TASK TO COMPLETE: Quote the data below in full, minus the images.

════════

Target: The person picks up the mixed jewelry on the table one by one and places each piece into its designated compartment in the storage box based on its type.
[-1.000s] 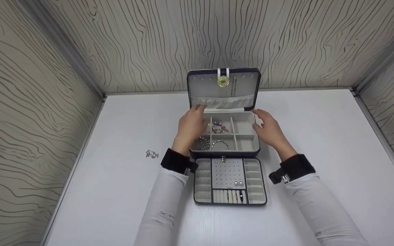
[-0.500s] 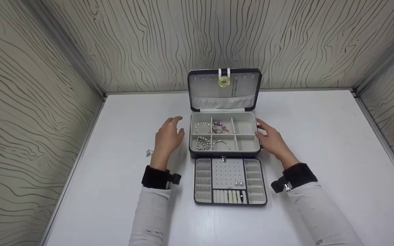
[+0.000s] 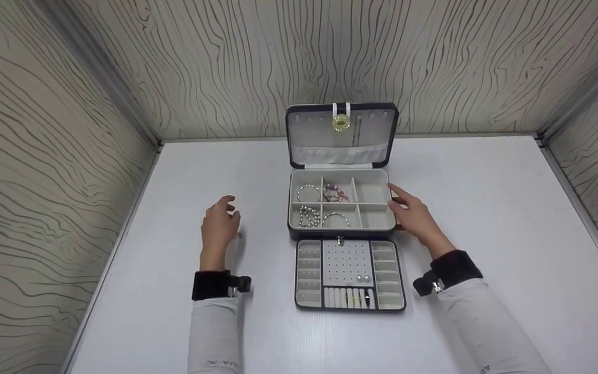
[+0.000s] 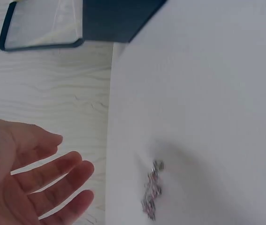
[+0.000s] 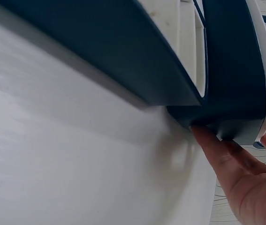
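Note:
My left hand [image 3: 218, 227] hovers left of the jewelry box [image 3: 341, 234], fingers loosely bent and holding nothing. Close by on the table lies a small silvery chain-like piece of jewelry [image 4: 152, 191], mostly hidden behind that hand in the head view. The fingers of my right hand [image 3: 416, 219] touch the box's right side, thumb at the rim. The dark blue box stands with its lid [image 3: 325, 135] up. Its compartments hold a beaded bracelet [image 3: 308, 217], two bangles, including one bangle [image 3: 308, 193] at back left, and a colourful bracelet [image 3: 335, 193].
In front of the box lies a divided tray [image 3: 309, 306] with pearl earrings [image 3: 363, 278] and rings [image 3: 356, 298]. A thin chain [image 3: 357, 131] hangs inside the lid. Wood-patterned panels [image 3: 247, 78] enclose the white table [image 3: 174, 171] at the back and sides.
My left hand has moved from the box's left compartments leftward to the small jewelry piece. My right hand has slid slightly toward me along the box's right side.

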Motion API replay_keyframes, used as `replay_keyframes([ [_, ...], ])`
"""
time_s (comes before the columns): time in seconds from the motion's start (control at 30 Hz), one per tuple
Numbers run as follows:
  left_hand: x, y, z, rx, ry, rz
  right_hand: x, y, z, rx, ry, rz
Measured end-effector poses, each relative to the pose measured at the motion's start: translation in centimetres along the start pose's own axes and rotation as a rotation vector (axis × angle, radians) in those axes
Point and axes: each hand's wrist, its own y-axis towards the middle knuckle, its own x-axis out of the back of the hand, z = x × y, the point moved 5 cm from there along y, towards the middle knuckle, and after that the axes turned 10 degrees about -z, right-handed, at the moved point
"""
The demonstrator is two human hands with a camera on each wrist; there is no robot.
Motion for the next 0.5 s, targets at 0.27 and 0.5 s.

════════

SOLUTION BELOW:
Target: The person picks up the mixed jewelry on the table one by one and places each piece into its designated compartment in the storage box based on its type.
[-1.000s] 
[-0.500s] 
[+0.000s] 
[+0.000s] 
[+0.000s] 
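Note:
My left hand [image 3: 218, 227] hovers left of the jewelry box [image 3: 341, 234], fingers loosely bent and holding nothing. Close by on the table lies a small silvery chain-like piece of jewelry [image 4: 152, 191], mostly hidden behind that hand in the head view. The fingers of my right hand [image 3: 416, 219] touch the box's right side, thumb at the rim. The dark blue box stands with its lid [image 3: 325, 135] up. Its compartments hold a beaded bracelet [image 3: 308, 217], two bangles, including one bangle [image 3: 308, 193] at back left, and a colourful bracelet [image 3: 335, 193].
In front of the box lies a divided tray [image 3: 309, 306] with pearl earrings [image 3: 363, 278] and rings [image 3: 356, 298]. A thin chain [image 3: 357, 131] hangs inside the lid. Wood-patterned panels [image 3: 247, 78] enclose the white table [image 3: 174, 171] at the back and sides.
My left hand has moved from the box's left compartments leftward to the small jewelry piece. My right hand has slid slightly toward me along the box's right side.
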
Motion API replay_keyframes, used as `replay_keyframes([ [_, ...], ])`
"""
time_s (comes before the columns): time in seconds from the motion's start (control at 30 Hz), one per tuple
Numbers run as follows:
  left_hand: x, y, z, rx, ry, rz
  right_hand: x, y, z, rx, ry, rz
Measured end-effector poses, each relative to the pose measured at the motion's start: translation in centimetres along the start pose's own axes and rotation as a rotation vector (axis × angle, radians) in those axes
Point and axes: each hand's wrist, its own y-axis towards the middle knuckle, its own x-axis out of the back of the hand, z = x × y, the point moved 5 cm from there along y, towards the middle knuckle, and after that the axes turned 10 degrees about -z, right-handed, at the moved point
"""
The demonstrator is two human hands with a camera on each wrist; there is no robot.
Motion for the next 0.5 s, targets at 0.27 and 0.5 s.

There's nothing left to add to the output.